Abortion barriers still exist in Sask. 25 years after historic ruling
Monday marks 25 years since the Supreme Court of Canada struck down the country's abortion law, but in Saskatchewan access to the procedure remains uneven.
Abortions are only performed in two cities in the province, Saskatoon and Regina.
Women who choose to go to Saskatoon have to make two trips — one to see the doctor, and the other for the procedure itself.
Evelyn Reisner, who runs Saskatoon's Sexual Health Centre (formerly known as Planned Parenthood), is working to change the two-visit requirement.
"We work very closely with the doctors," said Reisner. "And have very good relationships with the doctors, and a lot of the doctors are quite happy about this idea."
Still, when it comes to access to abortion, doctors remain the gatekeepers.
According to Reisner women depend on a few willing doctors.
"I had a call last week of a woman whose doctor told her that if she chose to terminate a pregnancy the doctor would refuse to be her doctor anymore," said Reisner.
First abortion clinic in Canada in Quebec
Dr. Henry Morgentaler broke the country's existing abortion laws in 1969 and opened the country's first abortion clinic.
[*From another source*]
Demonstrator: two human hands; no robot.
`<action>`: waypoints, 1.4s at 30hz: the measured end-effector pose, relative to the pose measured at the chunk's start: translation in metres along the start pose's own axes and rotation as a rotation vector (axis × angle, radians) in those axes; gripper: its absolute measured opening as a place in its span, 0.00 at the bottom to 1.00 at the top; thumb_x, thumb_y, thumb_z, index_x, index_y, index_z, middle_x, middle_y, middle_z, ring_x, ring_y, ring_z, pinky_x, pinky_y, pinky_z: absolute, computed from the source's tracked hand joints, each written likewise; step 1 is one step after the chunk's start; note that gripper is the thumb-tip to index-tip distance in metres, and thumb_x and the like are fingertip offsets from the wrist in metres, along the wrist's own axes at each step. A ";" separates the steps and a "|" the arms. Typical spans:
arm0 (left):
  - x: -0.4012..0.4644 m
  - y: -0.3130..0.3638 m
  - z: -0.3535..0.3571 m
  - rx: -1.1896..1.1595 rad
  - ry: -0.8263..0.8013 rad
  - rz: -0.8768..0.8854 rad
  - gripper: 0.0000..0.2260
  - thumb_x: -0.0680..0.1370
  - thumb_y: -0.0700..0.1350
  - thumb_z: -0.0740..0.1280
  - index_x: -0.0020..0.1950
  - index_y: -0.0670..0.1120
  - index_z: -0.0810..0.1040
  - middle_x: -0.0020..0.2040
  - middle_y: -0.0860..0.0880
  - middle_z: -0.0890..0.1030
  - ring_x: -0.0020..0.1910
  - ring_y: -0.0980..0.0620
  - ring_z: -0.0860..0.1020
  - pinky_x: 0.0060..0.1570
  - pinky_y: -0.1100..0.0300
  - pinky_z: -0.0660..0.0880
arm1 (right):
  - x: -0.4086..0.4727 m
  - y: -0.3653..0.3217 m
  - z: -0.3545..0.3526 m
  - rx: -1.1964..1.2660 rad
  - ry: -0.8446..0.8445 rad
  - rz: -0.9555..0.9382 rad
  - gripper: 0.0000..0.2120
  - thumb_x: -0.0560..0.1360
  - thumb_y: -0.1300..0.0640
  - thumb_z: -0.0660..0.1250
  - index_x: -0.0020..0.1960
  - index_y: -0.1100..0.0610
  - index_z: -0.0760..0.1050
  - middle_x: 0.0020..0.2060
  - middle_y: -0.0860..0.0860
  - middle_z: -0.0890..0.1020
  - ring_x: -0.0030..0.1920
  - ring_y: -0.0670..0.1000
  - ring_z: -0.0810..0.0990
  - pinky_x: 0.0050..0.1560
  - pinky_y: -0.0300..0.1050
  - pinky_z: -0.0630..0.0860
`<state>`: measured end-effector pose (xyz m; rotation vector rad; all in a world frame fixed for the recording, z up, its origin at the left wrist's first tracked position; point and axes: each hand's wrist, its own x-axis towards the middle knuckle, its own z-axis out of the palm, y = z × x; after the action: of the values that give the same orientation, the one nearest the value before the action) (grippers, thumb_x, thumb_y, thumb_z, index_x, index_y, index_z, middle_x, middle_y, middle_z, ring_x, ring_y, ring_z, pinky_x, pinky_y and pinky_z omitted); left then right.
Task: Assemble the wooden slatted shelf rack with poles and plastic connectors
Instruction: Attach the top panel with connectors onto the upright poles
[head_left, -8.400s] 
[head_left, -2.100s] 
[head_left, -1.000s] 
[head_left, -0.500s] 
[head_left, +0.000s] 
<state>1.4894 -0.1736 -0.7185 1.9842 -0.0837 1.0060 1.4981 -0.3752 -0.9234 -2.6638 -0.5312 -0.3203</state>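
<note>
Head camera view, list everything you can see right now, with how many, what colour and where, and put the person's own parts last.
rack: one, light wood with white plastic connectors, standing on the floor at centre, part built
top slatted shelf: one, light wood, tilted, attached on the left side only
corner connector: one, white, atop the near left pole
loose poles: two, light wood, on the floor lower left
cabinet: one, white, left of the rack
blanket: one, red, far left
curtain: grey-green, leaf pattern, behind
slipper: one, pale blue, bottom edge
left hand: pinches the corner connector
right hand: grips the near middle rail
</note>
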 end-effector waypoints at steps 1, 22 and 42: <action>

At the time, abortion was only legal if a committee of doctors signed off that it was necessary for the physical or mental well-being of the mother and the procedure was performed in a hospital.
The Montreal doctor became one of Canada's most controversial figures.
During the next two decades Morgentaler was assaulted, arrested, jailed.
In 1988 the Supreme Court of Canada granted him victory and declared the country's abortion law unconstitutional. Canada is now one of only a few countries with no legal restrictions on abortion.